> _Your objective_:
In your copy, include no images and return each entry exactly as written.

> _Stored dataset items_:
^^^^^^^^^^^^^^^^

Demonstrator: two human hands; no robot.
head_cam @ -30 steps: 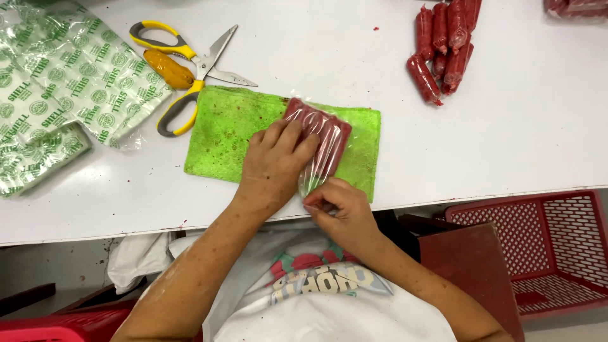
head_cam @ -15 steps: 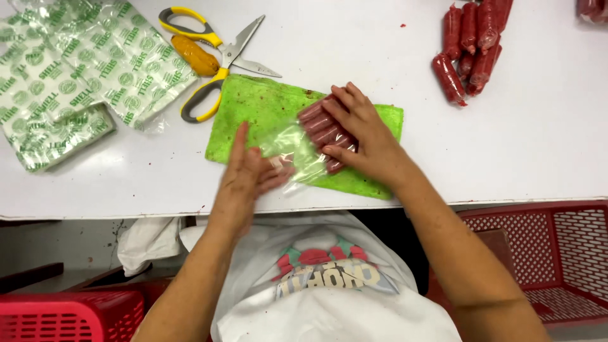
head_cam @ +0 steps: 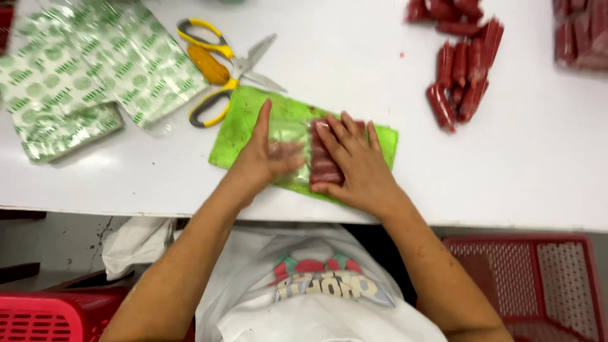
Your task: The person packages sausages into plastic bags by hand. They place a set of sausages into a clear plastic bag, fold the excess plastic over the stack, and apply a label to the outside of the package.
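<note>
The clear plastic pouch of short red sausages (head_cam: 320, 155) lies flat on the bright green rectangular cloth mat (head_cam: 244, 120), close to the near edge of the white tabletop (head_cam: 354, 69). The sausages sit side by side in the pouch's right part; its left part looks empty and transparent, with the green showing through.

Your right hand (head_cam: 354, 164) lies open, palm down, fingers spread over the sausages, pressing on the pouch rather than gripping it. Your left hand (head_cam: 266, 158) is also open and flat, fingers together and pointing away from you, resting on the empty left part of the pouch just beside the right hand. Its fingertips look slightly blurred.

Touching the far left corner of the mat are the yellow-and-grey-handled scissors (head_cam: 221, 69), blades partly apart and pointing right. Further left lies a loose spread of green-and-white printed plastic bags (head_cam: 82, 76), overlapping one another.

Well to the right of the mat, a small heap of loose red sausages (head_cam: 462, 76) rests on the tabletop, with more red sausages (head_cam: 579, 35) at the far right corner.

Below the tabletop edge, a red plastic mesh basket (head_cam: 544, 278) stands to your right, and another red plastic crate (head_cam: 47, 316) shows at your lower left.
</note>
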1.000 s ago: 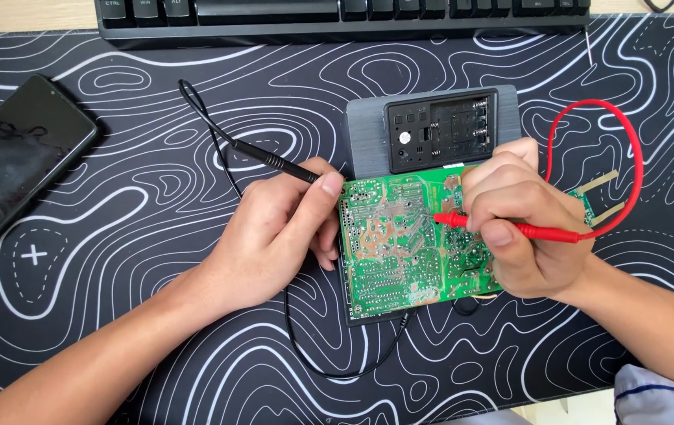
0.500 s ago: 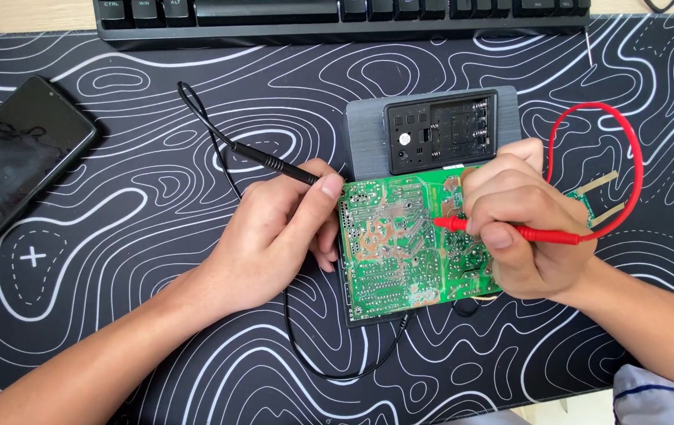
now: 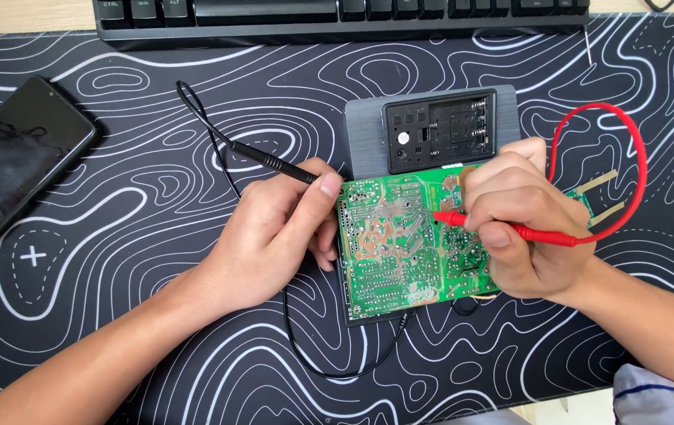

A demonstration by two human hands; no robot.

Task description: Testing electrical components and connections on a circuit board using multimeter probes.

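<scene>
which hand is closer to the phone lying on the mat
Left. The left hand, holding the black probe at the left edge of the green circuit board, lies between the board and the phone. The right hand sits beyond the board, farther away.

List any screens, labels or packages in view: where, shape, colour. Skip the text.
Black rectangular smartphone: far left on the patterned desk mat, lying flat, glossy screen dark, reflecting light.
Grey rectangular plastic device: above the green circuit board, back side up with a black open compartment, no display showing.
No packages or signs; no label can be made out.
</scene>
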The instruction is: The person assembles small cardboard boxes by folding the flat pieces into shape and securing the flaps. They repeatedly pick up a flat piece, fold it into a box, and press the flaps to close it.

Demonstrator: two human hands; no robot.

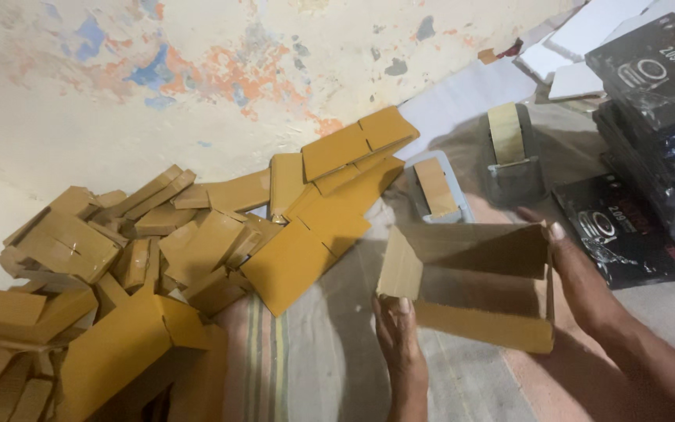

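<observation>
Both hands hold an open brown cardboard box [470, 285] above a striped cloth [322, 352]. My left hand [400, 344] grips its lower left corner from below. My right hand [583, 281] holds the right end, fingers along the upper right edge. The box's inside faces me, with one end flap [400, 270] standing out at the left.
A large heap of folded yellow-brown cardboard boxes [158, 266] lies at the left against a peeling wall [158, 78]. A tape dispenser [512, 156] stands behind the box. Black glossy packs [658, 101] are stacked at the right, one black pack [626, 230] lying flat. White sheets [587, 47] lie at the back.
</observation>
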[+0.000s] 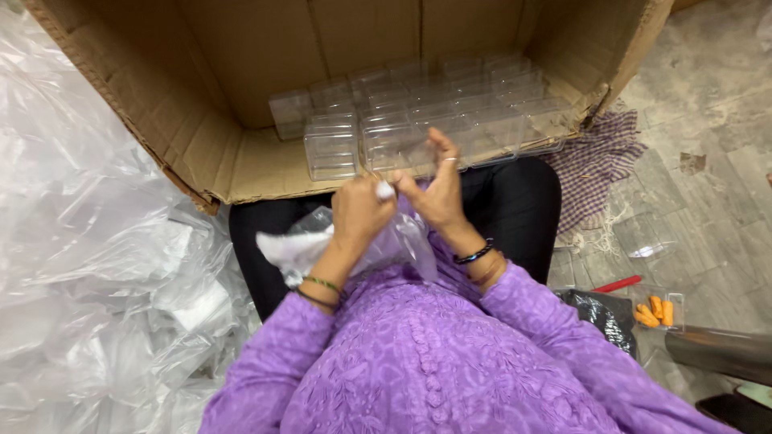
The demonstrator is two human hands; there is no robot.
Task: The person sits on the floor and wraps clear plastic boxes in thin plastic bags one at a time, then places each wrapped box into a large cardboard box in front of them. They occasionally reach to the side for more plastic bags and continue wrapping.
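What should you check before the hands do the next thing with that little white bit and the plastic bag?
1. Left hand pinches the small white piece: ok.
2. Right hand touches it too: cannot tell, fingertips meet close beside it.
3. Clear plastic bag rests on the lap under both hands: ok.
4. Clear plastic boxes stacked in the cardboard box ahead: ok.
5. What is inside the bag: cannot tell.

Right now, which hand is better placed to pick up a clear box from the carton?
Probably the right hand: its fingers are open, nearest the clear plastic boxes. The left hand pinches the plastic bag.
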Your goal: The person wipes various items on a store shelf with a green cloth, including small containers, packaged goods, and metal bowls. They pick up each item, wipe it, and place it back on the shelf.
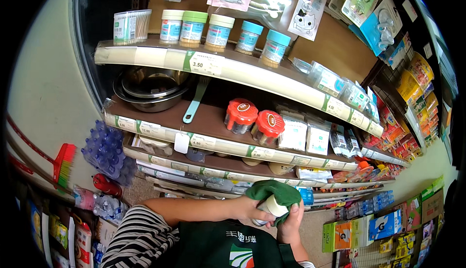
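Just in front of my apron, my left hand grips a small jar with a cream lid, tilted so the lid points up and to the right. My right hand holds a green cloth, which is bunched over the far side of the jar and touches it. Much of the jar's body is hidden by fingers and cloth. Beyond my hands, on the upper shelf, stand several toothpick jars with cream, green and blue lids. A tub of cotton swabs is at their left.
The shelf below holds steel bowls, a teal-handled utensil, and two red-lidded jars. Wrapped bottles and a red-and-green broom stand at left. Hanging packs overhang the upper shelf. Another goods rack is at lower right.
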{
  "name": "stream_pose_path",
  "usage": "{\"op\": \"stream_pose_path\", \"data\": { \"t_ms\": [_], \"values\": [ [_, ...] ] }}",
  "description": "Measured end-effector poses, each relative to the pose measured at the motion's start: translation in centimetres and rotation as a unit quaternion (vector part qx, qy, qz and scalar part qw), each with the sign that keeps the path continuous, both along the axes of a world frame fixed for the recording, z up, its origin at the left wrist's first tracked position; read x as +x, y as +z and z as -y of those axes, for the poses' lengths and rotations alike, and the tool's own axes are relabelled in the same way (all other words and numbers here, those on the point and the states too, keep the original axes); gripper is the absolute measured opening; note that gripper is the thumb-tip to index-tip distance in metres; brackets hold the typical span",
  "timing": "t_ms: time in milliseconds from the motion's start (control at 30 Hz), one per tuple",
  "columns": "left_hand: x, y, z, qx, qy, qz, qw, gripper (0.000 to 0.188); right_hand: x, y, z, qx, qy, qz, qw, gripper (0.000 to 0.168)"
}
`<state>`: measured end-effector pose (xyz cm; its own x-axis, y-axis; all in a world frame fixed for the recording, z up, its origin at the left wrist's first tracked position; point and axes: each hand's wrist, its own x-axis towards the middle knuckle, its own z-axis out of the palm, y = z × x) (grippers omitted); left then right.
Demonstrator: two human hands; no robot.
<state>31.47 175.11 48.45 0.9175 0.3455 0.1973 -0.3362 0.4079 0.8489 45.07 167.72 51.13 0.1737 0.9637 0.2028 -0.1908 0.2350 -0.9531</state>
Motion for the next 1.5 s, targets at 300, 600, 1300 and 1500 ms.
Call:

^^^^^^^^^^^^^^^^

> _Exercise answer_:
Demonstrator: two human hands; no robot.
head_cam @ -30 steps: 
head_cam @ -15 steps: 
head_cam @ +0 steps: 
Your task: The person packages sausages into plastic bags by hand. They place a set of sausages into a clear plastic bag, fold the excess plastic over the stack, and apply a label to the outside of the package.
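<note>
The clear plastic pouch of short red sausages (head_cam: 320, 155) lies flat on the bright green rectangular cloth mat (head_cam: 244, 120), close to the near edge of the white tabletop (head_cam: 354, 69). The sausages sit side by side in the pouch's right part; its left part looks empty and transparent, with the green showing through.

Your right hand (head_cam: 354, 164) lies open, palm down, fingers spread over the sausages, pressing on the pouch rather than gripping it. Your left hand (head_cam: 266, 158) is also open and flat, fingers together and pointing away from you, resting on the empty left part of the pouch just beside the right hand. Its fingertips look slightly blurred.

Touching the far left corner of the mat are the yellow-and-grey-handled scissors (head_cam: 221, 69), blades partly apart and pointing right. Further left lies a loose spread of green-and-white printed plastic bags (head_cam: 82, 76), overlapping one another.

Well to the right of the mat, a small heap of loose red sausages (head_cam: 462, 76) rests on the tabletop, with more red sausages (head_cam: 579, 35) at the far right corner.

Below the tabletop edge, a red plastic mesh basket (head_cam: 544, 278) stands to your right, and another red plastic crate (head_cam: 47, 316) shows at your lower left.
</note>
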1.000 s ago: 
0.500 s ago: 
now: 

A demonstration by two human hands; no robot.

Task description: Testing electrical components and connections on a circuit board using multimeter probes.

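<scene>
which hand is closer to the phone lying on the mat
Left. The left hand, holding the black probe at the left edge of the green circuit board, lies between the board and the phone. The right hand sits beyond the board, farther away.

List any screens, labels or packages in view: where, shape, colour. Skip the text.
Black rectangular smartphone: far left on the patterned desk mat, lying flat, glossy screen dark, reflecting light.
Grey rectangular plastic device: above the green circuit board, back side up with a black open compartment, no display showing.
No packages or signs; no label can be made out.
</scene>
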The instruction is: The person assembles small cardboard boxes by folding the flat pieces into shape and securing the flaps. They repeatedly pick up a flat piece, fold it into a box, and press the flaps to close it.

Demonstrator: two human hands; no robot.


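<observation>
Both hands hold an open brown cardboard box [470, 285] above a striped cloth [322, 352]. My left hand [400, 344] grips its lower left corner from below. My right hand [583, 281] holds the right end, fingers along the upper right edge. The box's inside faces me, with one end flap [400, 270] standing out at the left.
A large heap of folded yellow-brown cardboard boxes [158, 266] lies at the left against a peeling wall [158, 78]. A tape dispenser [512, 156] stands behind the box. Black glossy packs [658, 101] are stacked at the right, one black pack [626, 230] lying flat. White sheets [587, 47] lie at the back.
</observation>
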[+0.000s] 
The demonstrator is two human hands; there is no robot.
Task: The person sits on the floor and wraps clear plastic boxes in thin plastic bags one at a time, then places each wrapped box into a large cardboard box in front of them. They occasionally reach to the side for more plastic bags and continue wrapping.
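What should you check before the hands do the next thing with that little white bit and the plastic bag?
1. Left hand pinches the small white piece: ok.
2. Right hand touches it too: cannot tell, fingertips meet close beside it.
3. Clear plastic bag rests on the lap under both hands: ok.
4. Clear plastic boxes stacked in the cardboard box ahead: ok.
5. What is inside the bag: cannot tell.

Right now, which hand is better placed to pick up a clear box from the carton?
Probably the right hand: its fingers are open, nearest the clear plastic boxes. The left hand pinches the plastic bag.
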Your goal: The person wipes various items on a store shelf with a green cloth, including small containers, packaged goods, and metal bowls. They pick up each item, wipe it, and place it back on the shelf.
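Just in front of my apron, my left hand grips a small jar with a cream lid, tilted so the lid points up and to the right. My right hand holds a green cloth, which is bunched over the far side of the jar and touches it. Much of the jar's body is hidden by fingers and cloth. Beyond my hands, on the upper shelf, stand several toothpick jars with cream, green and blue lids. A tub of cotton swabs is at their left.
The shelf below holds steel bowls, a teal-handled utensil, and two red-lidded jars. Wrapped bottles and a red-and-green broom stand at left. Hanging packs overhang the upper shelf. Another goods rack is at lower right.
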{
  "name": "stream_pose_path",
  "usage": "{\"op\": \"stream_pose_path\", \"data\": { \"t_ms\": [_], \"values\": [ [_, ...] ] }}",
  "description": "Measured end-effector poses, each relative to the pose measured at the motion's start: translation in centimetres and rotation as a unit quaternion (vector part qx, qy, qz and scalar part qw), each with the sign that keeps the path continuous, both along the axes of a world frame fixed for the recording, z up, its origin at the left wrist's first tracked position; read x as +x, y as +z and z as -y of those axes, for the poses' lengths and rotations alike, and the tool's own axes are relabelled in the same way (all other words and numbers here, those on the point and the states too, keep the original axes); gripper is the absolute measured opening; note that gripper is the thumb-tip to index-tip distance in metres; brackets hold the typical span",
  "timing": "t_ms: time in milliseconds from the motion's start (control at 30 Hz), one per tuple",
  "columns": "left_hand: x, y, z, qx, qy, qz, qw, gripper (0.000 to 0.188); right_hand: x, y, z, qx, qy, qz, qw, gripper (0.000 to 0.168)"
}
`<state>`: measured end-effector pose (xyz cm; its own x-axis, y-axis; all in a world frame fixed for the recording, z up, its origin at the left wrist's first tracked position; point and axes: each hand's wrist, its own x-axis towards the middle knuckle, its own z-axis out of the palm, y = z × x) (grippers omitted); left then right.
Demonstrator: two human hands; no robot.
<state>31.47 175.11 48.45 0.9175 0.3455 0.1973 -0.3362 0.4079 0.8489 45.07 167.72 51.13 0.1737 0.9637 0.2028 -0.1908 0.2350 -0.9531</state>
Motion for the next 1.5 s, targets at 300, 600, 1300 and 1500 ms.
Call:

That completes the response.